Previously, this caused the task to be orphaned — nobody tracked it, and
its RocksDB file LOCK was never released. - A new
processPendingRemoveFutures() method, called at the start of
checkStateUpdater(), polls completed futures and closes the returned
task dirty, releasing the RocksDB LOCK.
handleTasksInStateUpdater() now skips tasks that have a pending
future, preventing duplicate REMOVE actions from being enqueued.
The IllegalStateException thrown when future.get() returns null (line

is replaced with a warning log — the null result is handled the
same as a timeout (stashed for deferred cleanup).

Changes

TaskManager.java

Added pendingRemoveFutures map (LinkedHashMap<TaskId,
CompletableFuture>) - waitForFuture(): timeout and null-result paths
now stash the future instead of discarding it
New processPendingRemoveFutures(): iterates pending futures, closes
completed tasks dirty - checkStateUpdater(): calls
processPendingRemoveFutures() before addTasksToStateUpdater()
handleTasksInStateUpdater(): skips tasks with pending futures

TaskManagerTest.java — 4 new tests:
shouldStashFutureOnWaitForFutureTimeout
shouldNotThrowOnNullRemovedTaskResult
shouldProcessPendingRemoveFuturesAndCloseTaskDirty
shouldSkipTaskInStateUpdaterWithPendingFuture

StateUpdaterRestorationRaceIntegrationTest.java — new integration
test:
shouldCleanUpLeakedTaskAndReleaseRocksDBLockAfterWaitForFutureTimeout:
verifies the full round trip — timeout fires, future stashed, task
cleaned up, restart succeeds without ProcessorStateException

This PR is stacked on top of the waitForFuture() timeout bound PR. To
review only the changes in this PR, diff from commit 890ad65.

Reviewers: Uladzislau Blok
123193120+UladzislauBlok@users.noreply.github.com, ChickenchickenLove
ojt90902@naver.com

UladzislauBlok · 2026-04-19T11:39:20Z

+    private final long waitForFutureTimeoutMs;
+
+
+    private final Map<TaskId, CompletableFuture<StateUpdater.RemovedTaskResult>> pendingRemoveFutures = new LinkedHashMap<>();
+


Suggested change

private final long waitForFutureTimeoutMs;

private final Map<TaskId, CompletableFuture<StateUpdater.RemovedTaskResult>> pendingRemoveFutures = new LinkedHashMap<>();

private final long waitForFutureTimeoutMs;

private final Map<TaskId, CompletableFuture<StateUpdater.RemovedTaskResult>> pendingRemoveFutures = new LinkedHashMap<>();

UladzislauBlok · 2026-04-19T12:35:57Z

+                } catch (final Exception e) {
+                    log.warn("Exception processing deferred removal of task {}", entry.getKey(), e);
+                }
+                it.remove();


In waitForFuture if we get null result we put it into map to process later:

if (removedTaskResult == null) { throw new IllegalStateException("Task " + taskId + " was not found in the state updater. " + BUG_ERROR_MESSAGE); log.warn("Task {} was not found in the state updater. " + "Deferring cleanup to next checkStateUpdater() call.", taskId); pendingRemoveFutures.put(taskId, future); return null; }

Here if there is no result we just remove it:

try { final StateUpdater.RemovedTaskResult result = entry.getValue().get(); if (result != null) { log.info("Processing deferred removal of task {}", entry.getKey()); closeTaskDirty(result.task(), false); } } catch (final Exception e) { log.warn("Exception processing deferred removal of task {}", entry.getKey(), e); } it.remove();

Could you please explain difference, because for me it looks like we do exactly the same, but in different place

Yes you're correct, it's mainly there for consistency.

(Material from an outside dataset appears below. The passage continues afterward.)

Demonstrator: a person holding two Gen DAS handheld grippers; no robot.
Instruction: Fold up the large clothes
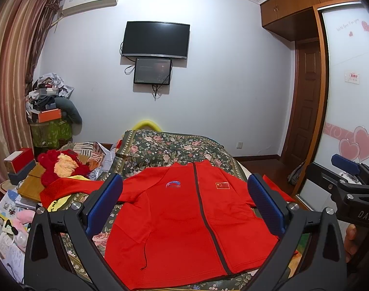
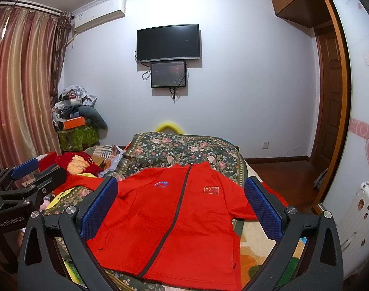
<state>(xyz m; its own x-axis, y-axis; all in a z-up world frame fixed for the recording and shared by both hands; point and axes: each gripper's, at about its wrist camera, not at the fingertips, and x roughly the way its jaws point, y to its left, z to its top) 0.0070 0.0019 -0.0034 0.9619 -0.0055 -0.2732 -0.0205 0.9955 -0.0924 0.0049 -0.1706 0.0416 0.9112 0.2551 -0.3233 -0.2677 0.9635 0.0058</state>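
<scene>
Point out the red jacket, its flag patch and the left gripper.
red jacket (image 1: pixel 174 230), left wrist view, on the front panel left of the zipper.
flag patch (image 2: pixel 211 190), right wrist view, on the patch's middle.
left gripper (image 1: pixel 184 203), left wrist view, midway between its open blue fingertips.

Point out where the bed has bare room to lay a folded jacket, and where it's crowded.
Free: the floral bedspread beyond the collar of the red jacket, up to the yellow ring. A narrow strip shows right of the jacket by the bed edge. Crowded: the left side, with the red plush toy, papers and boxes. Both grippers, left and right, hover open.
</scene>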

But with the new approach with this PR I'm thinking we should go back to throwing if the the removedTaskResult is null as that should really never happen.

chickenchickenlove

Thanks for the patch!
I left minor comments, when you get a chance, please take a look.

chickenchickenlove · 2026-04-19T14:13:18Z

        }
    }

+    private void processPendingRemoveFutures() {


waitForFuture() is used not only for the close path, but also by updateInputPartitions(), addToActiveTasksToRecycle(), and addToStandbyTasksToRecycle().

With the current change, any timed-out remove future is stashed in pendingRemoveFutures, and later processPendingRemoveFutures() appears to handle all such futures uniformly via closeTaskDirty(). That seems reasonable for the leaked-task / dirty-close case, but I may be missing how the intended continuation is preserved for the update/recycle paths.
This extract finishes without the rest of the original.